What the exercise asks
Beginning with the first line, please repeat the entries exactly and end on the line that contains "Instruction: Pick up".

Records shown
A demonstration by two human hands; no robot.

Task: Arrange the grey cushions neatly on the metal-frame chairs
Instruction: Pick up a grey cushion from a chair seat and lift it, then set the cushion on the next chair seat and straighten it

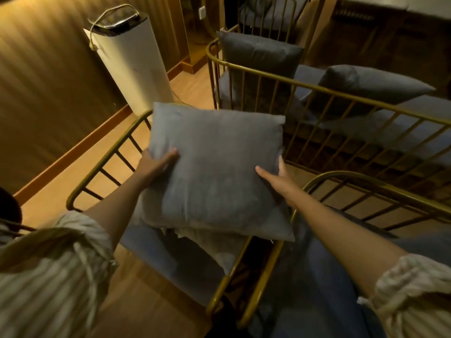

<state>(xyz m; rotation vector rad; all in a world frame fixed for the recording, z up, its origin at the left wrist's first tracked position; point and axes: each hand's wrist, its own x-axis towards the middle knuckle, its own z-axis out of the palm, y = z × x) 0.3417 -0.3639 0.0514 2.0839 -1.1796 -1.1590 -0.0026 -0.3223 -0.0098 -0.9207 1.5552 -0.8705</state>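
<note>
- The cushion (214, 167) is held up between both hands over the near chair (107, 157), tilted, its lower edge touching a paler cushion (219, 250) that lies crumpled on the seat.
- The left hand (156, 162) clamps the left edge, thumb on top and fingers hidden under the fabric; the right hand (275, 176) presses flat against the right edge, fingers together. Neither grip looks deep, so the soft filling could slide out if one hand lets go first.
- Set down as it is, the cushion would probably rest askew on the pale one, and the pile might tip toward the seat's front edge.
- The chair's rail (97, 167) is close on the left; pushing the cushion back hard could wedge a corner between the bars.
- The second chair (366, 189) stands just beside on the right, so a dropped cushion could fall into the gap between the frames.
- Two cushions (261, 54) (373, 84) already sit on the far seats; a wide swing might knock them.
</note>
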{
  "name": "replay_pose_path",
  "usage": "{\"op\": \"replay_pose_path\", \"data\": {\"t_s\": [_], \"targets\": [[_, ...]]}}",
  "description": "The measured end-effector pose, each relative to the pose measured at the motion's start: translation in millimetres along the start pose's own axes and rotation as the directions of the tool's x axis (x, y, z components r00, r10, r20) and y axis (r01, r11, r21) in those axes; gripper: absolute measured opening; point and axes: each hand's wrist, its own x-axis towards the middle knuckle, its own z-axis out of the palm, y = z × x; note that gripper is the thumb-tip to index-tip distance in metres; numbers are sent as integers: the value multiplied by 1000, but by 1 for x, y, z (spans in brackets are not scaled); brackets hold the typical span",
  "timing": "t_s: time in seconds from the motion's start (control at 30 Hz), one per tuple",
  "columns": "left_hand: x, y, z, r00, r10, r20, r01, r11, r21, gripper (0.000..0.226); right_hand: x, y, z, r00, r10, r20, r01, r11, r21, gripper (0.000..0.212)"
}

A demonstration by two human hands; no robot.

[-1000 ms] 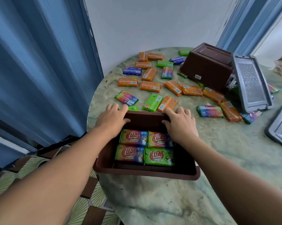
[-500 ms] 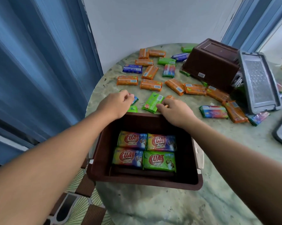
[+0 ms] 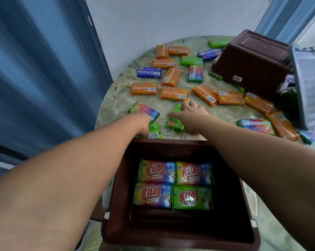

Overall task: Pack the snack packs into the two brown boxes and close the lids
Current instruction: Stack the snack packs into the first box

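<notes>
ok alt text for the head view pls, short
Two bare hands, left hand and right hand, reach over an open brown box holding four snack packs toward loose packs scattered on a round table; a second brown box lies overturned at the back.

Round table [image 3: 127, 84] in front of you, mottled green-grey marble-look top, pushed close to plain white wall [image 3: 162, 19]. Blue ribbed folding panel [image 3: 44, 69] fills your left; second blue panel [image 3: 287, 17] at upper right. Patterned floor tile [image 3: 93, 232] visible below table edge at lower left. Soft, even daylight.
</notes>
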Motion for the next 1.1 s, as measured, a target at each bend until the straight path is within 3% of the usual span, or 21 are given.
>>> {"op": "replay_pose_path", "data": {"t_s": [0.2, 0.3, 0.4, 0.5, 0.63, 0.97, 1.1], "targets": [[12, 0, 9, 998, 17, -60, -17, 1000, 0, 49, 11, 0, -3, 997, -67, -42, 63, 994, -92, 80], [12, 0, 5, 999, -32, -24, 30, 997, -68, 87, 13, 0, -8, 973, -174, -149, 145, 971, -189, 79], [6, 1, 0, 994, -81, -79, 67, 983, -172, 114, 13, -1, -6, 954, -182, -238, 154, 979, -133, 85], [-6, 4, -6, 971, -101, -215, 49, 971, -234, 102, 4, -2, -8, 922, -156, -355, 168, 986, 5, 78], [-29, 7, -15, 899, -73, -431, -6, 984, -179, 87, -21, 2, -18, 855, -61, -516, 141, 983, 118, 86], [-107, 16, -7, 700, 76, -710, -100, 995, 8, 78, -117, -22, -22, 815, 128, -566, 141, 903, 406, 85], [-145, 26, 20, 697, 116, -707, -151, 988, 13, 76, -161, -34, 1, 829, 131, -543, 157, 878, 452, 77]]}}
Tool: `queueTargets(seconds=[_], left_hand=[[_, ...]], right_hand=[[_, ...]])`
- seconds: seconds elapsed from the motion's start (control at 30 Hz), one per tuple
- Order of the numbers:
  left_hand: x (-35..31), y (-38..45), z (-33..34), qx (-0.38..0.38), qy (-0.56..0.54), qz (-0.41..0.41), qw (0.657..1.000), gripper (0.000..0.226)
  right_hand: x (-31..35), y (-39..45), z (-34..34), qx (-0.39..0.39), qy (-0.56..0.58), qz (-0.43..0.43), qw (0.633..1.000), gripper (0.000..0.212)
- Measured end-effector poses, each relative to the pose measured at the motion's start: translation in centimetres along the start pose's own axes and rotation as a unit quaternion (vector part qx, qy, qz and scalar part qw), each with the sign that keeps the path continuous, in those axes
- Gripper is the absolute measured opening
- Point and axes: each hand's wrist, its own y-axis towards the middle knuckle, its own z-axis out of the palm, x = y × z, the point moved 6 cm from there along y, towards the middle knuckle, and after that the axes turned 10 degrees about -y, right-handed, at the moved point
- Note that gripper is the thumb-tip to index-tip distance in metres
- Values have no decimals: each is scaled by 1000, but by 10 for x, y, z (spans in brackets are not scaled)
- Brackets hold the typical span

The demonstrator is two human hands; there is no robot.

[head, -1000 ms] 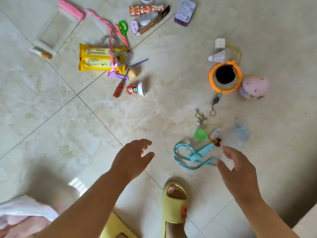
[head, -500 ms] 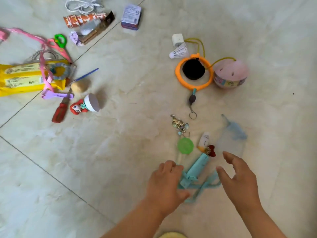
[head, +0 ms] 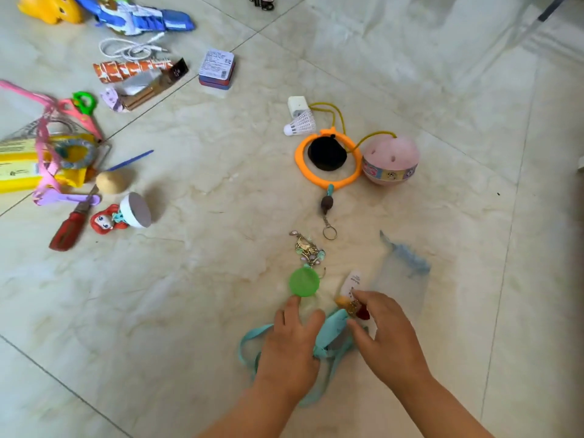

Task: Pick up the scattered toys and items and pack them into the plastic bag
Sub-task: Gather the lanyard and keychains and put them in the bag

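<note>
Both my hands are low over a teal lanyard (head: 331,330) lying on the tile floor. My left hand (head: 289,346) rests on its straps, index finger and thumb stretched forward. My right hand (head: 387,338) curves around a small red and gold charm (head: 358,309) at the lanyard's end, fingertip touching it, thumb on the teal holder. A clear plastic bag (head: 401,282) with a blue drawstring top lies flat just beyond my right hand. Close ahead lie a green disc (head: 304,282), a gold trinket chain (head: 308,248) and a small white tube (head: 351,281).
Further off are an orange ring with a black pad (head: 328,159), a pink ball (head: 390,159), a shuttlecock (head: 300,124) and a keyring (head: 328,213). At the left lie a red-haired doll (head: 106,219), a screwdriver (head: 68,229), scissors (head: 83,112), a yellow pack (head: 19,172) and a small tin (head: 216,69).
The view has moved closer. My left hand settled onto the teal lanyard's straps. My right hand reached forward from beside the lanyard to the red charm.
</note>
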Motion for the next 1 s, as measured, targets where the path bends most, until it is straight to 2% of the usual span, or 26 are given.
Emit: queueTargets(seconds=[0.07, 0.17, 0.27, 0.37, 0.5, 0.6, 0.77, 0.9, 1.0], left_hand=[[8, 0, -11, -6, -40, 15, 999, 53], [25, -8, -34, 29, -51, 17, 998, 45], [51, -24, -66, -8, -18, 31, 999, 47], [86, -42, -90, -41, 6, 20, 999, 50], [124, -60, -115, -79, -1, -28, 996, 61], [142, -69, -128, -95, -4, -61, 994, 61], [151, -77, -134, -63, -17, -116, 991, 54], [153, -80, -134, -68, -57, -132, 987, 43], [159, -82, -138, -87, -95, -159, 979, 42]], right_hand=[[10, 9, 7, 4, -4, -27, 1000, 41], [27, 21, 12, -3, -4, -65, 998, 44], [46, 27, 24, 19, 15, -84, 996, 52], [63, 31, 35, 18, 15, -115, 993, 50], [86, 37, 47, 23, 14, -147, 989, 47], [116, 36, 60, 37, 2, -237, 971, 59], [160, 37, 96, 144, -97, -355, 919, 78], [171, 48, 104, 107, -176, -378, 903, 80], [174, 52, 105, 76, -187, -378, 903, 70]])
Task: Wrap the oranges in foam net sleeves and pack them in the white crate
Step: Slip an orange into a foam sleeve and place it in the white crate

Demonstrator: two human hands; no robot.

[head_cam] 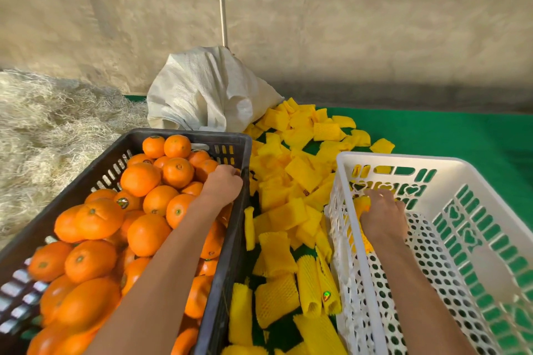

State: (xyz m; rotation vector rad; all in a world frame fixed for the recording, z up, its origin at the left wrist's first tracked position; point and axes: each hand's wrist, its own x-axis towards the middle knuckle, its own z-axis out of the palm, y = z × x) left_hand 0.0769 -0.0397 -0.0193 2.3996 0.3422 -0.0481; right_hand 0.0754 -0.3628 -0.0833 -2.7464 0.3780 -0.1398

Written response
A demonstration by two human hands; no robot.

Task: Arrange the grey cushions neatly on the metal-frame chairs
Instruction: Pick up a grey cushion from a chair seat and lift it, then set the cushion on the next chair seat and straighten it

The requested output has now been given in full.